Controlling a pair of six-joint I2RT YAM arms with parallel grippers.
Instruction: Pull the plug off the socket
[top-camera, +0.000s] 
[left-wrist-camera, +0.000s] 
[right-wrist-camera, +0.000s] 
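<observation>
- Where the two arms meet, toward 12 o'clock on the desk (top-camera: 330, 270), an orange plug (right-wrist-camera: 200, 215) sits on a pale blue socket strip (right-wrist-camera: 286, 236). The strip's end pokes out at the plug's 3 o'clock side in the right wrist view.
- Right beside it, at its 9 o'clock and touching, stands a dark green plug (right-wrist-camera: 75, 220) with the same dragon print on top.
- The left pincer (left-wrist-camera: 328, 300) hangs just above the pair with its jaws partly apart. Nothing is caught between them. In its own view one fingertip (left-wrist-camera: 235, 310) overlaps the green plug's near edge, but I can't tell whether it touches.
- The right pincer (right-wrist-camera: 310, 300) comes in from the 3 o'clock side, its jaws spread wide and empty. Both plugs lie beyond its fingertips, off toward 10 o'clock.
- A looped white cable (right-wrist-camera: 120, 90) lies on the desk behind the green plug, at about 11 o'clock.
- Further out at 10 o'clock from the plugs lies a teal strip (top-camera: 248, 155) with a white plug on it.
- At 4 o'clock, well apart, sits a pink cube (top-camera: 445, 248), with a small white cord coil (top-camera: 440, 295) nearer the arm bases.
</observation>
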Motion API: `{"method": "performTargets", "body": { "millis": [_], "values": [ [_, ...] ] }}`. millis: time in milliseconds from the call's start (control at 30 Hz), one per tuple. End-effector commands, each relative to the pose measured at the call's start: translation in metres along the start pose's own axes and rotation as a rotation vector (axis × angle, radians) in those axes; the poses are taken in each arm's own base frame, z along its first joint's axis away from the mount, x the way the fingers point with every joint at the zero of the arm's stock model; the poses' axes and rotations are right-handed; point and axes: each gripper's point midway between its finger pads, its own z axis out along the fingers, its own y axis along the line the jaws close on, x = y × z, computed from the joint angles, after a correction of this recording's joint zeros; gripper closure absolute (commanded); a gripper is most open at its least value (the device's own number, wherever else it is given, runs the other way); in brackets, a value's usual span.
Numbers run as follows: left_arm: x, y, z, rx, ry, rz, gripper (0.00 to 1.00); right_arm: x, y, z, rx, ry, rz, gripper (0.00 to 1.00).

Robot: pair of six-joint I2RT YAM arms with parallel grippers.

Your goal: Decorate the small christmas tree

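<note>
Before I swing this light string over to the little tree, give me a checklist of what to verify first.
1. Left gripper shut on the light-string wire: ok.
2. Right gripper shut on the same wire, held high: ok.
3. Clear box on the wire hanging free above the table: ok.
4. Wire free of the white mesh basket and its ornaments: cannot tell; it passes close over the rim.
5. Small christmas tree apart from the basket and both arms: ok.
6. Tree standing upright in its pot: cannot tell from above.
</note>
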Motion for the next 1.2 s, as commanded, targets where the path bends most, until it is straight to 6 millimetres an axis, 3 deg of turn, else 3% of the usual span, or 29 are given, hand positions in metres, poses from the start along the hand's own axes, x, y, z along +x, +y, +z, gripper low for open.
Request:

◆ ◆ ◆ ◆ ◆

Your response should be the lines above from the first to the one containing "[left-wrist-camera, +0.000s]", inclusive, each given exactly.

Controlling a pair of six-joint I2RT YAM arms with parallel grippers.
Instruction: Pull the plug off the socket
[top-camera, +0.000s] 
[left-wrist-camera, +0.000s] 

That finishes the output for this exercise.